Give back an exact copy of the lines below, from the first through the line with "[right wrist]"; please stop there.
#### DATASET EXTRACT
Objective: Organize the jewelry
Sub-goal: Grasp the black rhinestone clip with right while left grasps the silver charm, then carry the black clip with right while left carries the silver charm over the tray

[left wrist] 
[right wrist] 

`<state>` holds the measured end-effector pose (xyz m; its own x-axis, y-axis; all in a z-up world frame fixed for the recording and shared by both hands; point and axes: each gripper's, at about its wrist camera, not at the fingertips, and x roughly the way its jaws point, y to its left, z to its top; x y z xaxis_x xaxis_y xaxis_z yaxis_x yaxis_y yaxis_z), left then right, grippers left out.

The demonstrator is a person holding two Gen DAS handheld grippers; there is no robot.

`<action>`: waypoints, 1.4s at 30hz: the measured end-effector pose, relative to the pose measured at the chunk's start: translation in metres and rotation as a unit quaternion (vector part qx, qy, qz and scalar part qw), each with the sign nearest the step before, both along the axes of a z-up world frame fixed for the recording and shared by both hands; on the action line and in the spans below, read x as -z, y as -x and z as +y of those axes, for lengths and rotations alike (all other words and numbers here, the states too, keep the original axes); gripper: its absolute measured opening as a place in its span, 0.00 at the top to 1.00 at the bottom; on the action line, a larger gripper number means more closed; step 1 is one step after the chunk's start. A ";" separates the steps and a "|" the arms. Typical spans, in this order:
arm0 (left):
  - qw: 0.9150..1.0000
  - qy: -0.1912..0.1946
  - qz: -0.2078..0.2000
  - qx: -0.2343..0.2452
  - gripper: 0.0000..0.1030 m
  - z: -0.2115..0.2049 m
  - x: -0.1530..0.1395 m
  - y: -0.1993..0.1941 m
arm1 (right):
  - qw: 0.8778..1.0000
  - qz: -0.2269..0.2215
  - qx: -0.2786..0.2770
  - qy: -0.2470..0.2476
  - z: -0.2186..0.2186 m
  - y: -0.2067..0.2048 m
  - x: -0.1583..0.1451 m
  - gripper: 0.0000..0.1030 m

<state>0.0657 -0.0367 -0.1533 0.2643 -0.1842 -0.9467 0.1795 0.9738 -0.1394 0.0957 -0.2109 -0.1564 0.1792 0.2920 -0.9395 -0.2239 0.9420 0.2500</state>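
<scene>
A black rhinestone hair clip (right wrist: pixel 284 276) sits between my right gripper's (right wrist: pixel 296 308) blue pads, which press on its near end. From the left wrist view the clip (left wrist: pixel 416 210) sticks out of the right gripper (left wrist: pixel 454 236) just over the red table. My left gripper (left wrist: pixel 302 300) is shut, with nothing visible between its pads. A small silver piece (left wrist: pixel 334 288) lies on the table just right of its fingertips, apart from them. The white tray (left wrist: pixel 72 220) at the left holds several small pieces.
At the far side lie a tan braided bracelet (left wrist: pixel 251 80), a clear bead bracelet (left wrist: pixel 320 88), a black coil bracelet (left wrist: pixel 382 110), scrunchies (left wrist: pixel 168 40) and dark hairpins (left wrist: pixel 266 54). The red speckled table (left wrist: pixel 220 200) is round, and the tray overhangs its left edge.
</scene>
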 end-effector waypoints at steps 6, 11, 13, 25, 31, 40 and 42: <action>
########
*TASK RESULT:*
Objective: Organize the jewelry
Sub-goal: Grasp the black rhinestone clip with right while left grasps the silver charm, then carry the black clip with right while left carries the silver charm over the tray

[left wrist] 
[right wrist] 

What came before makes up the full response.